Misteri pengambilan foto pun terjawab ketika kami menerima tiket dengan foto masing-masing tercetakdi atasnya. Ketika tiba di gerbang utama Angkor Wat, petugas mengecek tiket kami sambil menyamakanwajah dan foto yang tertera di tiket. Tepian danau yang terbentang di depan kuil rupanya menjadi spot favorite pemandangan sunrise, dimana komplek angkor mulai tampak terlihat dan membayang di atas air danau.

Sayang sunrise nya terhalang awan, masih kurang greget, tapi saya berhasil mengabadikan gambar yang cukup indah. Setelah menjelajahi Angkor Wat, kami exploring kuil Bayon dan terakhir Ta Prom. Setiap memasuki kuil petugas selalu ada memeriksa tiket dan lagi-lagi menyamakan wajah dengan foto yang ada di tiket. Kami hanya berkelakar, mungkin petugas takut kita ‘moncor’ lewat hutan.

Tak terasa waktu sudah menunjukkan saatnya makan siang. Karena kelelahan kami memutuskan kembali ke hostel kemudian berembuk, tak ingin menyia-nyiakan uang 37 USD yang telah keluar, kamipun bertekad memburu sunset kembali ke Angkor Wat.

Sunset area rupanya berada di sebuah bukit (baru tahu kemudian), dalam bayangan kami sunset spot di Angkor berada di tempat yang sama tapi berlawanan, ternyata lebih jauh dari itu. Kami diharuskan
hiking menuju bukit selama 30 menit. Keputusan telah dibuat, resiko apapun yang terjadi harus dihadapi, termasuk hiking ke bukit yang tidak kami sangka sebelumnya.

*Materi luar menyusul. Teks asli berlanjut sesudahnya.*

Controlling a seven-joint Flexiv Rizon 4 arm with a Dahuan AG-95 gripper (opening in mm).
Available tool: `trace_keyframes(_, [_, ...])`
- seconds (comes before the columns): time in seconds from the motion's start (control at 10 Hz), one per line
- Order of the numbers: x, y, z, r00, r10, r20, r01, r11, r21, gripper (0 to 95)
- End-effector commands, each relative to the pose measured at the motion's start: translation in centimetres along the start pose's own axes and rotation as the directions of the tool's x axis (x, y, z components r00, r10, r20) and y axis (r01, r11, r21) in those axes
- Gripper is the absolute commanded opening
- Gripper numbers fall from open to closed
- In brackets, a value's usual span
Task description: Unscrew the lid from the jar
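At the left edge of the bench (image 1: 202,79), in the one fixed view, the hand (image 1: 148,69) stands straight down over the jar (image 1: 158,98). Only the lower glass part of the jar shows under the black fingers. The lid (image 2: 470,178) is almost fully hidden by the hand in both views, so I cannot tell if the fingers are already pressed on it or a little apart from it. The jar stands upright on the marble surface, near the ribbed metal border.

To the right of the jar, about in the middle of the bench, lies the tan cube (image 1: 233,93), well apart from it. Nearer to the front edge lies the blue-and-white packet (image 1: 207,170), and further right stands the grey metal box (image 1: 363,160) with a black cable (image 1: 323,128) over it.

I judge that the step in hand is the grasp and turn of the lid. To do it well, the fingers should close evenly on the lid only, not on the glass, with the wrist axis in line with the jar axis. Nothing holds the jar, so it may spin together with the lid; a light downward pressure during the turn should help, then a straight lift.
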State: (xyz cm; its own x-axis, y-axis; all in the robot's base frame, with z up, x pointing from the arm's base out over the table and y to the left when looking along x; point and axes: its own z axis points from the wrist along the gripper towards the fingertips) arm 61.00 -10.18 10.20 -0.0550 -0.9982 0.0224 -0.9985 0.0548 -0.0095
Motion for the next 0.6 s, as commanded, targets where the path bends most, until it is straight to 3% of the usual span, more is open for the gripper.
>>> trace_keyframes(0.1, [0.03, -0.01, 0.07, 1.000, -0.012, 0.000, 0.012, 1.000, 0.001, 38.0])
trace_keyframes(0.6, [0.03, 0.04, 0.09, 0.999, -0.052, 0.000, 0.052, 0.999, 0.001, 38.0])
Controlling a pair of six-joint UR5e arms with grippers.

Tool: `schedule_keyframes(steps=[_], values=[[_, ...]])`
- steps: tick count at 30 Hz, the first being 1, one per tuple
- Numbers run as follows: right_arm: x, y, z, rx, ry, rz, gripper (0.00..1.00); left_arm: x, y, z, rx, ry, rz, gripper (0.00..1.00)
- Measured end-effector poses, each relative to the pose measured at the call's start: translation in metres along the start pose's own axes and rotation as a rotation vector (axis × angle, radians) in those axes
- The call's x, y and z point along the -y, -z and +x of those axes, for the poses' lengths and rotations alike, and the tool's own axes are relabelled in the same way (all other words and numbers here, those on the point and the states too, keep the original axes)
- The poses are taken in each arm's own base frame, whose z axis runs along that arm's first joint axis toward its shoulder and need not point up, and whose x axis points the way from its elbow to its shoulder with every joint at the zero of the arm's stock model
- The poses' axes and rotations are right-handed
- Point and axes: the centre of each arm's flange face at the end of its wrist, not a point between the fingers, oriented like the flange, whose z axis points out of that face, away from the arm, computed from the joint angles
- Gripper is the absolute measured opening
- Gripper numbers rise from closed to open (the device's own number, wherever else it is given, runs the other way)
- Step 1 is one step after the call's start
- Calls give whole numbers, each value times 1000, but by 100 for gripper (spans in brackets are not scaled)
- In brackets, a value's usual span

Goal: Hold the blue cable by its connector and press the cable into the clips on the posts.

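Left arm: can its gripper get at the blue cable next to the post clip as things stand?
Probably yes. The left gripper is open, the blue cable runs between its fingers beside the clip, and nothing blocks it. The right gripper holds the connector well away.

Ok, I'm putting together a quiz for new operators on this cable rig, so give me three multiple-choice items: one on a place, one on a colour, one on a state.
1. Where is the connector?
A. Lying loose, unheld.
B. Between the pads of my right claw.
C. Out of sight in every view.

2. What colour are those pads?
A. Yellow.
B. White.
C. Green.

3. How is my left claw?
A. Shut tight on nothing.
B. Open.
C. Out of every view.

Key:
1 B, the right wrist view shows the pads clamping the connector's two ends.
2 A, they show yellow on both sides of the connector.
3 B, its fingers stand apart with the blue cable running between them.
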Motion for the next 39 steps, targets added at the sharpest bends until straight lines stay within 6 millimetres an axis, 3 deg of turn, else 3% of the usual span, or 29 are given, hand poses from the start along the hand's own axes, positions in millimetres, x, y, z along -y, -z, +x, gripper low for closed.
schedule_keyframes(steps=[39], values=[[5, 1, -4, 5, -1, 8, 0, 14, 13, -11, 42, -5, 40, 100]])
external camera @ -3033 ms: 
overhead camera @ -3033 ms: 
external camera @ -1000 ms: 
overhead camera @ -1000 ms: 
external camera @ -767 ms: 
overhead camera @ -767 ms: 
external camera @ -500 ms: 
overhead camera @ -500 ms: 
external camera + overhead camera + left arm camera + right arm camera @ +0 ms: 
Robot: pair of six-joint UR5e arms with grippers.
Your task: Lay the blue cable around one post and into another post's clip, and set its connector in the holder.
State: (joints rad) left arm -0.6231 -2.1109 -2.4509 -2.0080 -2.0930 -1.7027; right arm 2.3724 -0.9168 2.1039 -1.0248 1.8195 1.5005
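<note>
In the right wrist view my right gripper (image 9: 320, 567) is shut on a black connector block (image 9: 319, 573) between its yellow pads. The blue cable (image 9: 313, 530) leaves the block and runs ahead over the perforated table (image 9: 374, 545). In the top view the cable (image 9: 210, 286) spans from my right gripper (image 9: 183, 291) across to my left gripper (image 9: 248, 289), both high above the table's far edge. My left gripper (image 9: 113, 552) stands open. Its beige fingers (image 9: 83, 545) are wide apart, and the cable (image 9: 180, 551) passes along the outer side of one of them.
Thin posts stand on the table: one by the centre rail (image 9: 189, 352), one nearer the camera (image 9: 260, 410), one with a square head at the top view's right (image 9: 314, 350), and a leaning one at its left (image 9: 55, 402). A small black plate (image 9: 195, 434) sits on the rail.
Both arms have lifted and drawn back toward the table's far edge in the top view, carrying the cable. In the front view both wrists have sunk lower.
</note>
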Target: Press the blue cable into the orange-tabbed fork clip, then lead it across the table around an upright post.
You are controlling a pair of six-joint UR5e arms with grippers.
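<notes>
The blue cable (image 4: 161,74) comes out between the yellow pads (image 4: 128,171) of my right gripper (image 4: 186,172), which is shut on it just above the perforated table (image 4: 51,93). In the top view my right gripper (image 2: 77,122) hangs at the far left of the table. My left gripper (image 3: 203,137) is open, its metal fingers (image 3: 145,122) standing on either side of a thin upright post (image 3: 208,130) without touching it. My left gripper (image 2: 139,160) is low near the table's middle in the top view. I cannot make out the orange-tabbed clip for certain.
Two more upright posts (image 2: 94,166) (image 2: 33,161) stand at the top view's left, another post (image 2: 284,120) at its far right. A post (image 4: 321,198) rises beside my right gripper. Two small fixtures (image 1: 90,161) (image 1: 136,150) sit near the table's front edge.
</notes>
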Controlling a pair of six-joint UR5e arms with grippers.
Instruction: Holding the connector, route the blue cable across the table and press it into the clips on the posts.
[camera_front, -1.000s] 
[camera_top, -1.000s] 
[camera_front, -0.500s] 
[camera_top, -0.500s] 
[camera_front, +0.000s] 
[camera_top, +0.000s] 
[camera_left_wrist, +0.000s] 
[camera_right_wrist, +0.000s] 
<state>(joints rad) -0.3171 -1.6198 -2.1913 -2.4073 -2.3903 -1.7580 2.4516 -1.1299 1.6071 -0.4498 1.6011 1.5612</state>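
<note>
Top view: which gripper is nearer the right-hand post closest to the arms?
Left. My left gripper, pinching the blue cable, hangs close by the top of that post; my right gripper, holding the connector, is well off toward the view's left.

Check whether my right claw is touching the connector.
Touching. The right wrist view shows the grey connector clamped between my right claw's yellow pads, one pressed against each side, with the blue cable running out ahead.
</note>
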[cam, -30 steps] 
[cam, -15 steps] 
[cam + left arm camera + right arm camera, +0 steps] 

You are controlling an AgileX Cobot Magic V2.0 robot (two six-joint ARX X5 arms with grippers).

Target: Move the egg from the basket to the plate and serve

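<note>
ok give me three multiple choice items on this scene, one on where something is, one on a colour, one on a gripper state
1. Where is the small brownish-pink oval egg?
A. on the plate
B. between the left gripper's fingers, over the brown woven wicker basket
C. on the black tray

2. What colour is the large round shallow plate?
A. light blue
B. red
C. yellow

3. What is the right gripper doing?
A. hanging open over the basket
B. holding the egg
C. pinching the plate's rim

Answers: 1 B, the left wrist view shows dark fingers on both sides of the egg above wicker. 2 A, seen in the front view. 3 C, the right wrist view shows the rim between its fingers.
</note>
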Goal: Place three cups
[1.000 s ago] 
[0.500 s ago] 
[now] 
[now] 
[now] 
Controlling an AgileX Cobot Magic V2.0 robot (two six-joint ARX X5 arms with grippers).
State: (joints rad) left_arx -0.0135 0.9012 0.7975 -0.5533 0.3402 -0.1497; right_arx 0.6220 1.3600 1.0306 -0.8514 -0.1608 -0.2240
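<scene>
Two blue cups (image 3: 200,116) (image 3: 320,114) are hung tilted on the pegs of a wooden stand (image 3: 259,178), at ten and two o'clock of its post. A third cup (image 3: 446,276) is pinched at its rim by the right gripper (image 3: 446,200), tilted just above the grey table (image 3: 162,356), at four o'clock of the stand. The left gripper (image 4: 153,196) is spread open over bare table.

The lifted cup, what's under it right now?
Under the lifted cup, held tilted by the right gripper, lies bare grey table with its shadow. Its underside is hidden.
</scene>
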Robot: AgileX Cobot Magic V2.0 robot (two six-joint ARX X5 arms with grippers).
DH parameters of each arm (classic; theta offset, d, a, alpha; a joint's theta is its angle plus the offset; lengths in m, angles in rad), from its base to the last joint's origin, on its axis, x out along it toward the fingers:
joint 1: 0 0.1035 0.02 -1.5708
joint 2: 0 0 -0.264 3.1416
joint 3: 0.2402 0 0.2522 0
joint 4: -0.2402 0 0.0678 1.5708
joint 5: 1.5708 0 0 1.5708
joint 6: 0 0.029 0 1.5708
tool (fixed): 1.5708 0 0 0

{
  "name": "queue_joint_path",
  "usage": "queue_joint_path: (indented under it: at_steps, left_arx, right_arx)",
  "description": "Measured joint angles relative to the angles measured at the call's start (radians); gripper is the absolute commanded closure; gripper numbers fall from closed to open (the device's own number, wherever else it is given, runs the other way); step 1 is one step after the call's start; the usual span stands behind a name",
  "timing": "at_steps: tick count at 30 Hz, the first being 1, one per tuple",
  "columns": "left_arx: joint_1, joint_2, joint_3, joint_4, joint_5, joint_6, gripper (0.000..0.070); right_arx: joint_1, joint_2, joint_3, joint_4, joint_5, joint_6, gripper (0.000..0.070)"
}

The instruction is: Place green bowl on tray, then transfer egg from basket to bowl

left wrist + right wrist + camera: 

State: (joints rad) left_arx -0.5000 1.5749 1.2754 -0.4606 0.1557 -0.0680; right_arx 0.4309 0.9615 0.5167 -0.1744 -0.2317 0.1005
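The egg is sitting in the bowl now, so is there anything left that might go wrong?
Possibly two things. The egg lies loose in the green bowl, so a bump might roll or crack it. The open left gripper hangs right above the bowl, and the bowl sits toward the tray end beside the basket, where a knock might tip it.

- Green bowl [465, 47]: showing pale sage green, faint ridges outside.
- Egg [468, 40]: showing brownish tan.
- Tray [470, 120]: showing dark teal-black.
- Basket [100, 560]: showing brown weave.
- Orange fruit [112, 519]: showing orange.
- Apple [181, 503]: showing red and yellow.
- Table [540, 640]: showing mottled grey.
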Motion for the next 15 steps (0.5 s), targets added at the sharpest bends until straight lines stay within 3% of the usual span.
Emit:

Setelah mencapai bukit kami lihat para wisatwan telah berkumpul mengantri untuk menaiki Candi Pre Rup, konon katanya dari candi inilah spot terbaik untuk menyaksikan sunset. Setelah masuk ikut antrian, petugas mendekati kami kemudian menjelaskan bahwa jumlah wisatawan untuk menaiki Candi Pre Rup dibatasi hanya 300 org, di atas sana sudah ada 300 orang, dan antrian disini bisa naik ke atas bergantung jumlah wisatwan yang turun. Rata rata wisatawan tidak akan turun sebelum matahari benar-benar tenggelam.

“Tapi bukit ini luas, silakan anda explore untuk mendapatkan spot terbaik,” ujar penjaga. Dengan sedih kami pun mundur. Tak terbayang bila kami hanya menghabiskan waktu untuk mengantri tanpa mendapatkan spot indah. Lalu kami menyebar, menikmati
senja diantara rimbun pepohonan.

Saya berdiri di belakang kerumunan yang ingin mengambil foto. Tapi ada satu pasangan tepat di depan saya berdiri, mereka seperti khusyu menikmati senja tanpa gadget. Saya pun tergerak melakukan hal yang sama. Hanya memandangi senja. Senja yang indah dan mahal di Cambodia. Seperti layaknya senja dimanapun, ia selalu berusaha memukau mengakhiri hari dengan indah. Datang tepat waktu, menepati janji pada bumi untuk menggenapkan waktu, tak peduli warna langit seperti apa. Mungkin ibarat seseorang yang berusaha datang menepati janji pada tambatanhatinya walau langit tampak mendung dan hujan akan menghadang.